■ **Exercise brief**:
The entries below are to be reproduced in full, exactly as written.

(Collected data)
== Segment start ==
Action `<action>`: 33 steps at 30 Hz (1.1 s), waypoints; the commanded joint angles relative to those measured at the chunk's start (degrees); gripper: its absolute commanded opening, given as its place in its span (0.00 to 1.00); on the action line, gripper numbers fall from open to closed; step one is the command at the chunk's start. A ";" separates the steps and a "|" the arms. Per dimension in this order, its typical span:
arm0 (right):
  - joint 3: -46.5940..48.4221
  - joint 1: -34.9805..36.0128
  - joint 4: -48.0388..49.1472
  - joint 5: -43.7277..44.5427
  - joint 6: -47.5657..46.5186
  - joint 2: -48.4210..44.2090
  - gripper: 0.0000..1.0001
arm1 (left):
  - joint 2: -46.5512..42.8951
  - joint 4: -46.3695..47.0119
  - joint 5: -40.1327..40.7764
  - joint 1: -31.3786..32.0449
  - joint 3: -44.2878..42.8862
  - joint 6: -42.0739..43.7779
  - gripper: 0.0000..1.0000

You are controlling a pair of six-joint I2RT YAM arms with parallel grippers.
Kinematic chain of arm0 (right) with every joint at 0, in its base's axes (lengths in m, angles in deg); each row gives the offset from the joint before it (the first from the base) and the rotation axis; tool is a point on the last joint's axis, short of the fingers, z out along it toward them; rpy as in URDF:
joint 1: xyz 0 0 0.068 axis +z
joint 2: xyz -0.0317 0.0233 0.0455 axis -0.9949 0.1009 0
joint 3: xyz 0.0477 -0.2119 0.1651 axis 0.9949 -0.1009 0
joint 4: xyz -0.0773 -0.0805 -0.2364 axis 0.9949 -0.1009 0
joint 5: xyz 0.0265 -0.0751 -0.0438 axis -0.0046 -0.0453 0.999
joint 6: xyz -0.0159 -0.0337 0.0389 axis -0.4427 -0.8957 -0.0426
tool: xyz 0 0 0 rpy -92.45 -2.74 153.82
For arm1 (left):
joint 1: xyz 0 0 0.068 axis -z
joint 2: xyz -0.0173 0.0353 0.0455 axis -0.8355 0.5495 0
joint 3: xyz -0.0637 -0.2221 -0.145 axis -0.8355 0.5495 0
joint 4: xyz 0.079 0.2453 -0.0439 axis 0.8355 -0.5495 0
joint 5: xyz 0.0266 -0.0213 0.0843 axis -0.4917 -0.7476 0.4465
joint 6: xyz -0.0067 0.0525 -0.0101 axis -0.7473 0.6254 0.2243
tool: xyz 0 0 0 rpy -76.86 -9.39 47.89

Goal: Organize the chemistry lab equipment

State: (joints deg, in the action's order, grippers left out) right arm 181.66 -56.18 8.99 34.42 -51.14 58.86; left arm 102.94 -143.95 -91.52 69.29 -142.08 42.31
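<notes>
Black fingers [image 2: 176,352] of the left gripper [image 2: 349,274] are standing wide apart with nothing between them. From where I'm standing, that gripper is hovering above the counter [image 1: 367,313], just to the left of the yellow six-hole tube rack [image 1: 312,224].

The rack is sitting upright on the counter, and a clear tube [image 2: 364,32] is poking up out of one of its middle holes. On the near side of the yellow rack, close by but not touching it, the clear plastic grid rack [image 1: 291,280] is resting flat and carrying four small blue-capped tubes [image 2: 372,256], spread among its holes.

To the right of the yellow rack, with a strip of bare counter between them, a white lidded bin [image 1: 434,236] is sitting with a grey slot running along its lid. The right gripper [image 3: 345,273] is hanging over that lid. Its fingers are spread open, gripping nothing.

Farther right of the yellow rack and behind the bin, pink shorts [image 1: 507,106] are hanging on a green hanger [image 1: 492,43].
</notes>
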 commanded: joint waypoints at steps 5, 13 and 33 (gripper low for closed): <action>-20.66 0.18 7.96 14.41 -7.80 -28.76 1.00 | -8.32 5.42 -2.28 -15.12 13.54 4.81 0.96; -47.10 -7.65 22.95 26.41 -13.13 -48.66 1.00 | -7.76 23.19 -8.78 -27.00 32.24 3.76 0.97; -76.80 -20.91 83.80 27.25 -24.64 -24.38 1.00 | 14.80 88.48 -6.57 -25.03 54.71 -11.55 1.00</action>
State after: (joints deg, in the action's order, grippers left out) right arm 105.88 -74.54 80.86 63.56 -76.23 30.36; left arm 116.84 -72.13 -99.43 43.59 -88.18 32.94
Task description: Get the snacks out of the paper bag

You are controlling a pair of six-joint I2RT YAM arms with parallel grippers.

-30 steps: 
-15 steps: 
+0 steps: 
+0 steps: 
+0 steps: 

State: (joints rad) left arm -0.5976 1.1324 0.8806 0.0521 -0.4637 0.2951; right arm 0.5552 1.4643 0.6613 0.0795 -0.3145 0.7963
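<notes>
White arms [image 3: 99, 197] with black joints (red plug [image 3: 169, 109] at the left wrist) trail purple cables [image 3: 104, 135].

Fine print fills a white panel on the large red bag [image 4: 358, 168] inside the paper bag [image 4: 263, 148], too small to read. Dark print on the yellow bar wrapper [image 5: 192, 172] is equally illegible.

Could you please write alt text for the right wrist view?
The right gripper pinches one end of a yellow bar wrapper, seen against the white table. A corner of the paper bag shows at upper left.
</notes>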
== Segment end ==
■ **Task output**:
Action `<action>`: 33 steps at 30 Hz (1.1 s), waypoints; the commanded joint angles relative to those measured at the chunk's start (degrees); gripper: its absolute commanded opening, given as its place in its span (0.00 to 1.00); on the action line, gripper numbers fall from open to closed; step one is the command at the chunk's start. A ";" separates the steps and a "|" the arms. Per dimension in this order, its typical span:
arm0 (right):
  - joint 3: -46.5940..48.4221
  - joint 1: -34.9805..36.0128
  - joint 4: -48.0388..49.1472
  - joint 5: -43.7277..44.5427
  - joint 6: -47.5657..46.5186
  - joint 2: -48.4210..44.2090
  - gripper: 0.0000..1.0001
arm1 (left):
  - joint 2: -46.5512..42.8951
  - joint 4: -46.3695..47.0119
  - joint 5: -40.1327..40.7764
  - joint 1: -31.3786..32.0449
  - joint 3: -44.2878..42.8862
  - joint 6: -42.0739..43.7779
  - gripper: 0.0000..1.0000

You are controlling a pair of six-joint I2RT YAM arms with parallel grippers.
Kinematic chain of arm0 (right) with every joint at 0, in its base's axes (lengths in m, angles in deg); each row gives the offset from the joint before it (the first from the base) and the rotation axis; tool is a point on the last joint's axis, short of the fingers, z out along it toward them; rpy as in URDF:
joint 1: xyz 0 0 0.068 axis +z
joint 2: xyz -0.0317 0.0233 0.0455 axis -0.9949 0.1009 0
joint 3: xyz 0.0477 -0.2119 0.1651 axis 0.9949 -0.1009 0
joint 4: xyz -0.0773 -0.0805 -0.2364 axis 0.9949 -0.1009 0
joint 5: xyz 0.0265 -0.0751 -0.0438 axis -0.0046 -0.0453 0.999
joint 6: xyz -0.0159 -0.0337 0.0389 axis -0.4427 -0.8957 -0.0426
tool: xyz 0 0 0 rpy -92.45 -2.74 153.82
For arm1 (left):
joint 1: xyz 0 0 0.068 axis -z
joint 2: xyz -0.0173 0.0353 0.0455 axis -0.8355 0.5495 0
joint 3: xyz -0.0637 -0.2221 -0.145 axis -0.8355 0.5495 0
joint 4: xyz 0.079 0.2453 -0.0439 axis 0.8355 -0.5495 0
joint 5: xyz 0.0266 -0.0213 0.0843 axis -0.4917 -0.7476 0.4465
joint 6: xyz -0.0067 0.0525 -0.0101 axis -0.7473 0.6254 0.2243
tool: xyz 0 0 0 rpy -76.86 -9.39 47.89

Goal: Organize the chemistry lab equipment

State: (joints deg, in the action's order, grippers left out) right arm 181.66 -56.18 8.99 34.42 -51.14 58.86; left arm 102.94 -143.95 -91.52 69.29 -142.08 42.31
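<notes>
Black fingers [image 2: 176,352] of the left gripper [image 2: 349,274] are standing wide apart with nothing between them. From where I'm standing, that gripper is hovering above the counter [image 1: 367,313], just to the left of the yellow six-hole tube rack [image 1: 312,224].

The rack is sitting upright on the counter, and a clear tube [image 2: 364,32] is poking up out of one of its middle holes. On the near side of the yellow rack, close by but not touching it, the clear plastic grid rack [image 1: 291,280] is resting flat and carrying four small blue-capped tubes [image 2: 372,256], spread among its holes.

To the right of the yellow rack, with a strip of bare counter between them, a white lidded bin [image 1: 434,236] is sitting with a grey slot running along its lid. The right gripper [image 3: 345,273] is hanging over that lid. Its fingers are spread open, gripping nothing.

Farther right of the yellow rack and behind the bin, pink shorts [image 1: 507,106] are hanging on a green hanger [image 1: 492,43].
</notes>
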 commanded: joint waypoints at steps 5, 13 and 33 (gripper low for closed): <action>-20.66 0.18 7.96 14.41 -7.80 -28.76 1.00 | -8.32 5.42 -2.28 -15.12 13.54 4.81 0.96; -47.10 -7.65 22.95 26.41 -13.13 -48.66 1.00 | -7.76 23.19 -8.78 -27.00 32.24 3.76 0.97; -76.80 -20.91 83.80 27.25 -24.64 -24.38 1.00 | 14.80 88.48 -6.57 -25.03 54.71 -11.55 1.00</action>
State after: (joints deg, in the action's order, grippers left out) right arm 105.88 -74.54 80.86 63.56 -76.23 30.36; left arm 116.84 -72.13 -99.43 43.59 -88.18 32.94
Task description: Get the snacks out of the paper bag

You are controlling a pair of six-joint I2RT YAM arms with parallel grippers.

-30 steps: 
-15 steps: 
+0 steps: 
+0 steps: 
+0 steps: 

State: (joints rad) left arm -0.5976 1.1324 0.8806 0.0521 -0.4637 0.2951; right arm 0.5552 1.4643 0.6613 0.0795 -0.3145 0.7963
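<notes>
White arms [image 3: 99, 197] with black joints (red plug [image 3: 169, 109] at the left wrist) trail purple cables [image 3: 104, 135].

Fine print fills a white panel on the large red bag [image 4: 358, 168] inside the paper bag [image 4: 263, 148], too small to read. Dark print on the yellow bar wrapper [image 5: 192, 172] is equally illegible.

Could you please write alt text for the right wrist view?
The right gripper pinches one end of a yellow bar wrapper, seen against the white table. A corner of the paper bag shows at upper left.
</notes>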

No more output remains.